Write out the material below again, line for line, without any images.
:: Data block ::
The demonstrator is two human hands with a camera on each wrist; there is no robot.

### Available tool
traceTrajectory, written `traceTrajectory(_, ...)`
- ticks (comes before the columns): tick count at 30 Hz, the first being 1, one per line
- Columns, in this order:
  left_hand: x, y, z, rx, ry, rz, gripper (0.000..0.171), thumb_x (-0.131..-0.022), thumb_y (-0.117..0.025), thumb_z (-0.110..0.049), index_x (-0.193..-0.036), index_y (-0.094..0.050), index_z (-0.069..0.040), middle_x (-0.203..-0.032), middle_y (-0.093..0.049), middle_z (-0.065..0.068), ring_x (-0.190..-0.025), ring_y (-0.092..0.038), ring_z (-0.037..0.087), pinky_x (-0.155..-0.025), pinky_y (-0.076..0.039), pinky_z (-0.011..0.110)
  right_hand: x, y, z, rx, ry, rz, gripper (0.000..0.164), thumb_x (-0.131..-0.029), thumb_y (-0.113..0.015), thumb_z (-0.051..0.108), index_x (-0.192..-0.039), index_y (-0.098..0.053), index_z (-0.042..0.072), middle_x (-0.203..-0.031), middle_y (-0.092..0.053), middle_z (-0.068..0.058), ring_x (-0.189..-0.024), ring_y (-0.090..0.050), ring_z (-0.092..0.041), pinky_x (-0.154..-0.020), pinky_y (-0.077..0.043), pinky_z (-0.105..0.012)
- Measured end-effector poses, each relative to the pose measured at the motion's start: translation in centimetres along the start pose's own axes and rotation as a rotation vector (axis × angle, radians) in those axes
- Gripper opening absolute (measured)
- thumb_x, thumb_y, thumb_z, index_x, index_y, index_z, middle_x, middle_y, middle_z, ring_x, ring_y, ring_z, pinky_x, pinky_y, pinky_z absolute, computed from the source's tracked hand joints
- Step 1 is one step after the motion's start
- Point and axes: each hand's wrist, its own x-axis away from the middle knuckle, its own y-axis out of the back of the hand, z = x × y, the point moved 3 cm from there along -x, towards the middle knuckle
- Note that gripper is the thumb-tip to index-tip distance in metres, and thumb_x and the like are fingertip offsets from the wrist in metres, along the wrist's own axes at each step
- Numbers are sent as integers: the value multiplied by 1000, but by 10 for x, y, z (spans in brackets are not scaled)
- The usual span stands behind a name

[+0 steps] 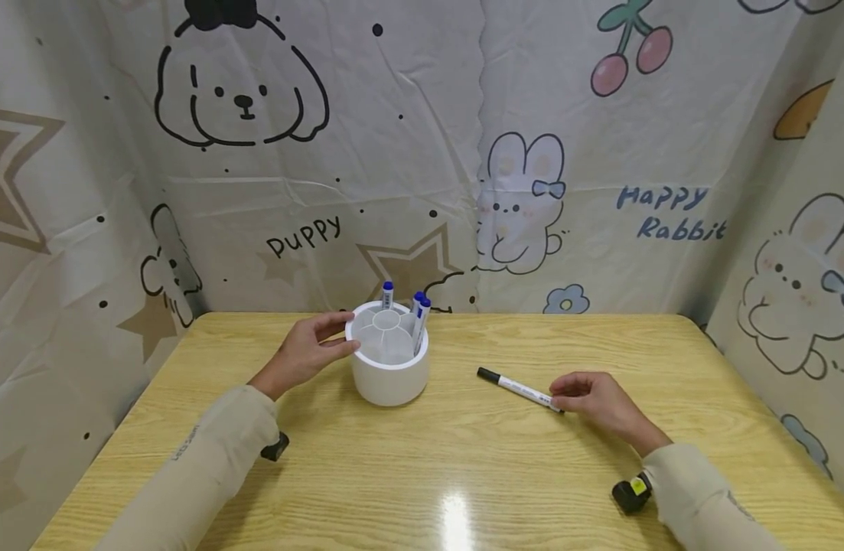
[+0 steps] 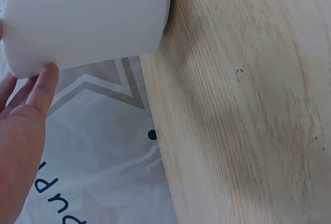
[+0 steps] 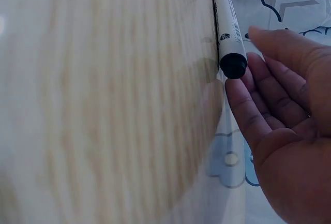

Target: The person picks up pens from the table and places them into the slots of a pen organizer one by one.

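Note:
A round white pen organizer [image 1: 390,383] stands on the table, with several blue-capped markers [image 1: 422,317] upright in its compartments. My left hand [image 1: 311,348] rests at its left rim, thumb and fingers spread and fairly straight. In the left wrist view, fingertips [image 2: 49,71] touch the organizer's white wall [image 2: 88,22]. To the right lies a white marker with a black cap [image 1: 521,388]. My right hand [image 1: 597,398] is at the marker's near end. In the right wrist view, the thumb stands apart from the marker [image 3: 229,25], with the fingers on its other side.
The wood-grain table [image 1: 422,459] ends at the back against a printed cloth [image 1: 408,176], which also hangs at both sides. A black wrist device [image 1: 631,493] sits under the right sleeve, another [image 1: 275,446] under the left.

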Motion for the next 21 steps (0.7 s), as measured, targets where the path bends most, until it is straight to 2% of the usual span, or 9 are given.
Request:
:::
Task solution -
The demonstrator is two human hands with a camera on each wrist; there is no robot.

### Available tool
traceTrajectory, written `traceTrajectory(_, ...)`
- ticks (comes before the columns): tick count at 30 Hz, the first being 1, one per line
- Columns, in this order:
  left_hand: x, y, z, rx, ry, rz, gripper (0.000..0.171), thumb_x (-0.131..-0.022), thumb_y (-0.117..0.025), thumb_z (-0.110..0.049), index_x (-0.193..-0.036), index_y (-0.094..0.050), index_z (-0.069..0.040), middle_x (-0.203..-0.032), middle_y (-0.093..0.049), middle_z (-0.065..0.068), ring_x (-0.190..-0.025), ring_y (-0.092..0.038), ring_z (-0.037..0.087), pinky_x (-0.155..-0.025), pinky_y (-0.076..0.039), pinky_z (-0.011..0.110)
  right_hand: x, y, z, rx, ry, rz, gripper (0.000..0.164), thumb_x (-0.131..-0.029), thumb_y (-0.113..0.015), thumb_z (-0.051..0.108), index_x (-0.192..-0.039), index_y (-0.098..0.053), index_z (-0.042..0.072), middle_x (-0.203..-0.031), middle_y (-0.092..0.053), middle_z (-0.068..0.058), ring_x (-0.189..-0.024), ring_y (-0.090..0.050), ring_z (-0.092..0.041), pinky_x (-0.154..-0.020), pinky_y (-0.077..0.043), pinky_z (-0.105..0.012)
- Measured end-effector poses, each relative to the pose measured at the motion's start: translation in centimetres along the start pose's own axes and rotation as a rotation vector (axis × angle, radians) in those axes
- Gripper opening absolute (measured)
- thumb_x, thumb_y, thumb_z, index_x, index_y, index_z, middle_x, middle_y, middle_z, ring_x, ring_y, ring_z, pinky_x, pinky_y, pinky_z absolute, computed from the source's tracked hand joints
- Step 1 is one step after the motion's start
- Point and axes: each hand's wrist, its own x-axis away from the middle knuckle, its own y-axis out of the back of the hand, z = x × y, the point moved 3 cm from there along -x, towards the middle knuckle
- Note that gripper is the thumb-tip to index-tip distance in metres, and thumb_x and the like are fingertip offsets from the wrist in metres, along the wrist's own axes at each step
- Numbers are sent as integers: the value multiplied by 1000, but by 10 for x, y, z (spans in brackets are not scaled)
- The usual span stands behind a name

[+0 steps] 
[+0 steps] 
[+0 steps] 

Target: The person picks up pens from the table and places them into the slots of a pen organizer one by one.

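Note:
A round white pen organizer [image 1: 390,383] stands on the table, with several blue-capped markers [image 1: 422,317] upright in its compartments. My left hand [image 1: 311,348] rests at its left rim, thumb and fingers spread and fairly straight. In the left wrist view, fingertips [image 2: 49,71] touch the organizer's white wall [image 2: 88,22]. To the right lies a white marker with a black cap [image 1: 521,388]. My right hand [image 1: 597,398] is at the marker's near end. In the right wrist view, the thumb stands apart from the marker [image 3: 229,25], with the fingers on its other side.
The wood-grain table [image 1: 422,459] ends at the back against a printed cloth [image 1: 408,176], which also hangs at both sides. A black wrist device [image 1: 631,493] sits under the right sleeve, another [image 1: 275,446] under the left.
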
Motion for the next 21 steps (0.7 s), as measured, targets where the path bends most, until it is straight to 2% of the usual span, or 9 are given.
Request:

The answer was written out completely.